The PEN Ten is PEN America’s biweekly interview series curated by Lauren Cerand. This week Lauren talks with celebrated nonfiction writer and editor Sean Wilsey. Wilsey was born in San Francisco in 1970 and lives in Marfa, Texas. He is the author of a memoir, Oh the Glory of It All, and the co-editor with Matt Weiland of two collections of original writing: State By State: A Panoramic Portrait of America, and The Thinking Fan’s Guide to the World Cup. For many years he was the editor-at-large for McSweeney’s Quarterly Concern, and on the staff of the New Yorker magazine. His essay collection, MORE CURIOUS (July 2014), is published by McSweeney’s.

When did being a writer begin to inform your sense of identity?

Pretty late in my twenties. I spent the early and middle parts of that decade writing a novel that never got published. At twenty-seven, on a whim, in a bar, I started working on a long nonfiction piece about the small town of Marfa, Texas. And I found my voice and style in a way I’d never been able to as a fiction writer. Of course suddenly seeing myself as a writer-of-facts changed the way I looked at reality—so it was sort of a double-edged occasion. Guaranteed impediment to having a good time: knowing you’ll have to write about it.

Whose work would you like to steal without attribution or consequences?

The hardest part of writing is finding a voice, and once that’s done stealing somebody else’s stuff just sounds like some kind of self-loathing. So: not another writer’s. I’d take Albrecht Dürer’s.

Where is your favorite place to write?

I like writing in bars, during meals, in bed, occasionally in the car while driving—and could probably move some pages along while on the edge of a conversation at a party. I try to work writing into the margins of other situations, rather than placing it front-and-center. I have a hard time working where and when I’m supposed to be working. I prefer a setting that forces me to actively tune things out. Otherwise I wind up seeking distraction. Working at a colony (not that anyone’s ever asked me to) might be a disaster…unless this colony were in Las Vegas.

Have you ever been arrested? Care to discuss?

Twice, at age 17. The first time I was on Masonic Street in San Francisco, holding the cap to a rattlecan of red paint while a friend sprayed a hammer and sickle on the side of a building. A patrol car glided silently to the curb. I stood there, immobilized, as the cop walked up and put his hand on my shoulder.  A few months later I was ripping up the grass in a city park on a stolen Yamaha Riva. Cruiser drove right up, searchlight trained on me, and I spent a couple nights locked away before my probation officer worked out a deal to unburden the system by sending me to a reform school.  More recently, road-tripping from Nevada back to West Texas, where I live, I was pulled over by an Arizona State Trooper, and separated from my two small kids.  The cop said to my son (age nine), “Time to spill the beans if you’ve been kidnapped.” When I reported this to a clerk at a gas station a few miles later she said, “It’s because of your cowboy hat.”

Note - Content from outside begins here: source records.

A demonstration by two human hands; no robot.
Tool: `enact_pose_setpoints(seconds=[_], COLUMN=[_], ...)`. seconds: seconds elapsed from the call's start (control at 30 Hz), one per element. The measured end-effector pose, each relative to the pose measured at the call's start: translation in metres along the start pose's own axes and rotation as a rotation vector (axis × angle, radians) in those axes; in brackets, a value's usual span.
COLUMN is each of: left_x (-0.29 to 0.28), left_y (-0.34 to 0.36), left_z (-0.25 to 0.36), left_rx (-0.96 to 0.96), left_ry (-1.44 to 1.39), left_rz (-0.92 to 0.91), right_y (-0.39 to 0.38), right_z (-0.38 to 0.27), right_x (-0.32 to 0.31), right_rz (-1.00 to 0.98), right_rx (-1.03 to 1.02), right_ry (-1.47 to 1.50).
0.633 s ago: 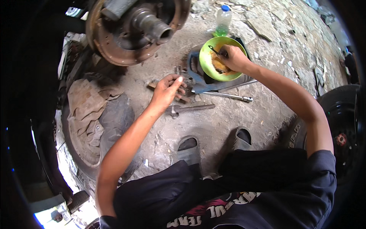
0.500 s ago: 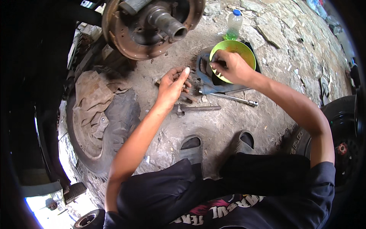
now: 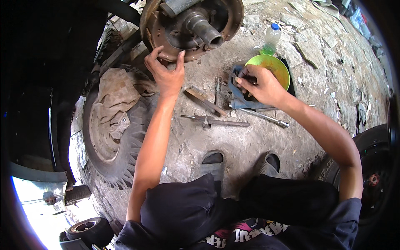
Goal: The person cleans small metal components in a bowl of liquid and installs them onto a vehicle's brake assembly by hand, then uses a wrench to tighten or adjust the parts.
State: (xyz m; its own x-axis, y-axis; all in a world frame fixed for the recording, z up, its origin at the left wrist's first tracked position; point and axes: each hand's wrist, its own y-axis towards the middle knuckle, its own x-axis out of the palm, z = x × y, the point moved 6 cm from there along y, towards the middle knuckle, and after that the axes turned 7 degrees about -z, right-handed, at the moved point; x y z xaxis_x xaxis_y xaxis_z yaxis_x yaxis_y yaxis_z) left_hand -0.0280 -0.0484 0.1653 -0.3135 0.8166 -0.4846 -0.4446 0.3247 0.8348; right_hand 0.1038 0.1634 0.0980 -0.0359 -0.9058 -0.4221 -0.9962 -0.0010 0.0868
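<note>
My left hand (image 3: 166,77) is raised to the lower rim of a rusty brake backing plate (image 3: 166,49), which surrounds a hollow metal axle end (image 3: 206,32). Its thumb and fingers are apart with nothing between them; whether the fingertips touch the rim I cannot tell. My right hand (image 3: 263,86) is pinched closed beside the near left edge of a lime-green bowl (image 3: 284,75). Something thin and dark seems to poke out from its fingertips, too small to name. Beneath that hand lies a blue-grey plastic piece (image 3: 238,100).
On the ground lie a wooden-handled brush (image 3: 204,101), a rusty rod-like tool (image 3: 225,123) and a long socket wrench (image 3: 266,117). A bottle with green liquid (image 3: 270,43) stands behind the bowl. A tyre with a cloth (image 3: 116,93) rests at left, another tyre (image 3: 337,166) at right.
My left hand has gone up and left to the backing plate, its fingers spreading. My right hand has drawn slightly toward me from over the bowl. The whole view has shifted.
</note>
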Motion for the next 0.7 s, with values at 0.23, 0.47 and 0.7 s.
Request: enact_pose_setpoints(seconds=[0.23,0.47,0.7], left_x=[0.002,0.002,-0.001], left_y=[0.003,-0.002,-0.041], left_z=[-0.014,-0.005,0.029], left_rx=[0.155,0.088,-0.166], left_ry=[0.151,0.173,-0.197], left_rz=[0.001,-0.077,-0.222], right_y=[-0.012,-0.008,-0.012], right_z=[0.008,-0.002,-0.002], right_x=[0.009,0.019,0.018], right_rz=[-0.025,-0.117,-0.100], right_rx=[-0.009,0.115,0.136], right_ry=[-0.066,0.190,0.261])
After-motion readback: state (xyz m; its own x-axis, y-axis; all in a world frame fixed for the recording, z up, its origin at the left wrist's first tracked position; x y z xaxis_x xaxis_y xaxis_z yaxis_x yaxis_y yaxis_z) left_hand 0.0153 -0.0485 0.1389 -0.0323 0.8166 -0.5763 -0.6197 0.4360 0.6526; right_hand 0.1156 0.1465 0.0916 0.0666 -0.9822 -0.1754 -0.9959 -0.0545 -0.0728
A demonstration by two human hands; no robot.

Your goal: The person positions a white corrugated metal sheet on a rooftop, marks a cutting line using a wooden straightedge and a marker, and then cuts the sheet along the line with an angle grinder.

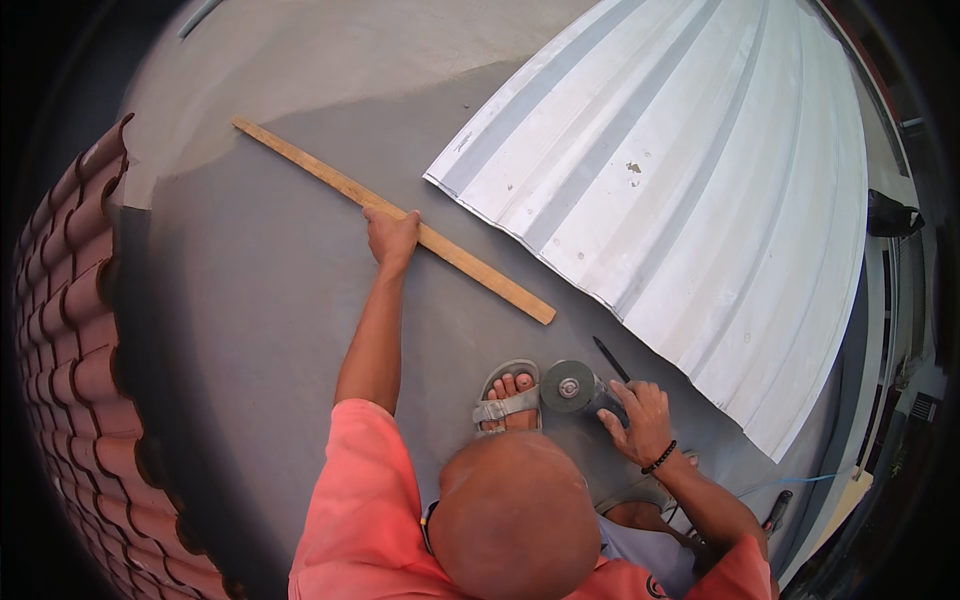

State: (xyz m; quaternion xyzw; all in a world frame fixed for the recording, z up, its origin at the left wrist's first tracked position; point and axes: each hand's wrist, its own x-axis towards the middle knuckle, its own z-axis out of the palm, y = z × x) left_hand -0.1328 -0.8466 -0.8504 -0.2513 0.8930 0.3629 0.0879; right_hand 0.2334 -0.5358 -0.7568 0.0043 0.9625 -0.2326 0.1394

Obsessions are influences—what are yours?

I’m obsessed with Venice. Which I guess is another way of saying that I’m obsessed with someplace that lots of people are obsessed with—but that’s very hard to get to the bottom of.

What’s the most daring thing you’ve ever put into words?

I wrote a memoir that excoriated, in a no-holds-barred way, my stepmother, Dede Wilsey, a wealthy woman whose response was to retain a lawyer who fired off a letter to my publisher headed: “Diane Wilsey v. Penguin Group (USA).”  In this document I was described as a “first-time author…with no track record, and with an admitted and reported history of prevarication and psychiatric interventions”—an attempt to recast the honesty and candor with which I’d written the memoir as indicative of their opposites.  Of course, and increasingly with age, by the time I’m ready to write for publication the transgressive impulse has lost that wild edge and become something more deliberate.

What is the responsibility of the writer?

The truth.

While the notion of the public intellectual has fallen out of fashion, do you believe writers have a collective purpose?

I think we are supposed to stand in opposition to the dominant culture, and help people to feel less alone—not necessarily a public or immediate activity. Which is why I find it depressing when writers diffuse what they have to say via social media—it’s like pornography involving someone you love.  As for the idea of the “public intellectual” I think that term can all-too-often be replaced with “media whore.” Then again Christopher Hitchens was a public intellectual so incisive and truthful and daring he escaped this label.  A few years ago I lived in Manhattan, woke up very early, and looked out my kitchen window. A man with a cigarette in his mouth and his back to me was urinating on the sidewalk. For some reason I thought English tourist. Then he zipped up, turned around, and it was Hitchens.

What book would you send to the leader of a government that imprisons writers?

Within the Context of No Context, by George W.S. Trow should give the thoughtful oppressor reason to consider the consequences of media manipulation, and, for the unrepentant despot, who needs to be terrified, The Third Policeman, by Flann O’Brien, would probably do the trick.

Where is the line between observation and surveillance?

Wherever money is being spent without accountability.